The term customer experience has a wide array of interpretations. For some people it revolves around shopping or website navigation. For others it’s about ease of use as the customer interfaces with the product or service they purchased. For some, it’s about technical and customer service. And still others view it as creating affinity through unique events, communities, and promotions. The big question is: how do your customers define customer experience?
Customer experience management (CEM) has similar ambiguity across companies. Definitions include personalization of marketing communications and customer service, involving customers in dialogue with the company or fellow customers, collecting feedback for new product development, sharing success stories among customers, arranging executive-to-executive customer visits, creating exciting events, and rewarding loyal behaviors. The big questions here are: In what ways are customers better off due to these CEM programs? Is anything missing to address the earlier question of how customers define the customer experience?
The main reason why customers decide not to buy something is doubt that reality will match or exceed their expectations. Likewise, the main reason why customers decide not to buy again is that reality didn’t live up to their expectations. Hence, expectations are pivotal to understanding customer experience and to CEM.
Brand Promises Create Expectations
Expectations are shaped greatly by ads and promotions across the brand category, and by comments from sales and service professionals, media and reviewers, the customer’s peers, and the customer’s prior history with the brand category. These formal and informal sources form the brand promise.
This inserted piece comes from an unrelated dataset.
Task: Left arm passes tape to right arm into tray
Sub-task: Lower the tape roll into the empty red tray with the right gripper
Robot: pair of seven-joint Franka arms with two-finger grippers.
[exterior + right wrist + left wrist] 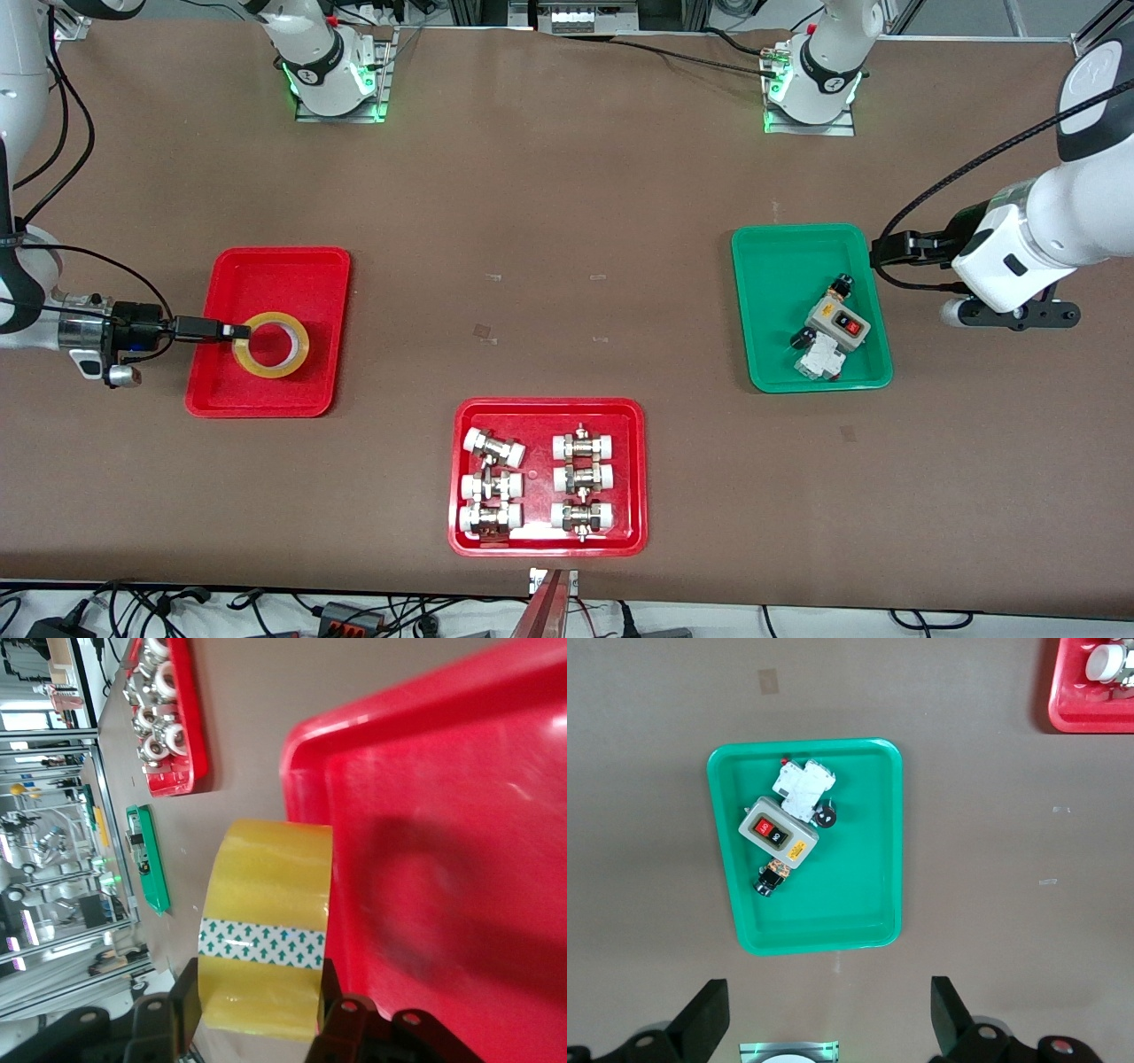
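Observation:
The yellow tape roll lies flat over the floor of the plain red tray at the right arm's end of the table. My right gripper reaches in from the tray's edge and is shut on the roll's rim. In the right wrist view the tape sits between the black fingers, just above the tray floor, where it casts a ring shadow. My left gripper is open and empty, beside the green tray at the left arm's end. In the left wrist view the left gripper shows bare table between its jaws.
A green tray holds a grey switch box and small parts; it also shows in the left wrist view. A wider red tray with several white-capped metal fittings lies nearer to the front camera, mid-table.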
Expectations Are a Moving Target
Ongoing alignment is necessary because expectations are a moving target. Innovations, competitors’ moves, and economic and social trends are some of the forces that cause continual morphing of customers’ expectations.
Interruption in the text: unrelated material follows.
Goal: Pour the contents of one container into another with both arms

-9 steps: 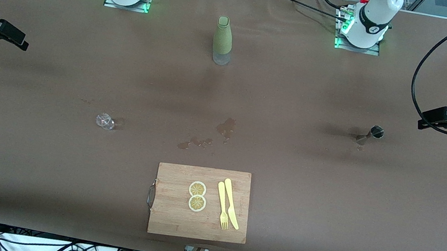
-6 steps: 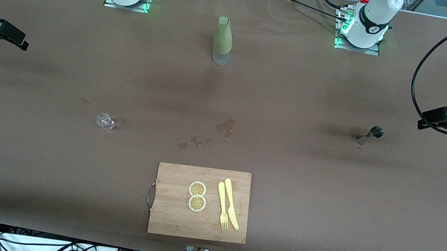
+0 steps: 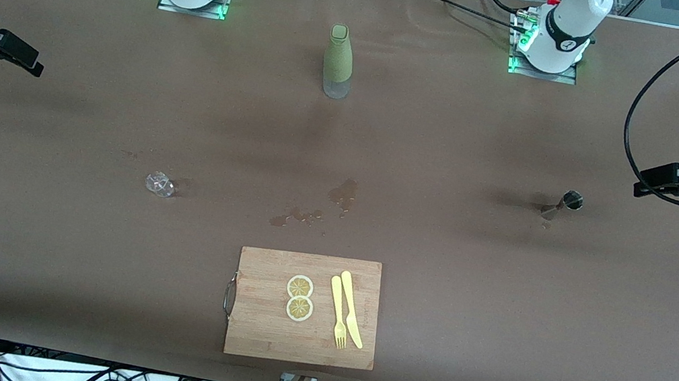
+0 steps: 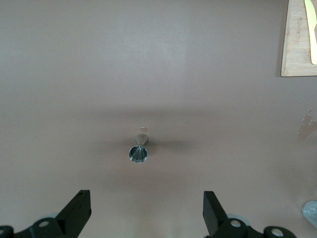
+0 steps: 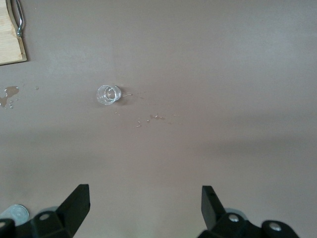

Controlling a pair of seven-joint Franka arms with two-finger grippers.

True customer-centricity is a consistent practice of looking at things from the customer’s point of view, and making decisions accordingly. To be customer-centric, everyone inside a company should gain a thorough understanding of customer expectations, monitor customer data relevant to their role, and use it to make a difference on a continual basis.
The ripple effect of any internal organization’s actions is ultimately felt by a firm’s customer-facing professionals, and typically by the customers as well. Negative ripples are manifest to customers as hassles, disappointments, annoyances and unnecessary costs. These ripples tend to result in customer churn, also known as switching to a competitor’s brand. Pure customer-centricity prevents negative ripples.
Customer experience is best defined by customers themselves. Business that want to improve customer experience must keep a pulse on customer expectations — and consistently make the customer’s reality match or exceed those expectations.
How consistently is customer experience defined across your company, and between your customers and your company?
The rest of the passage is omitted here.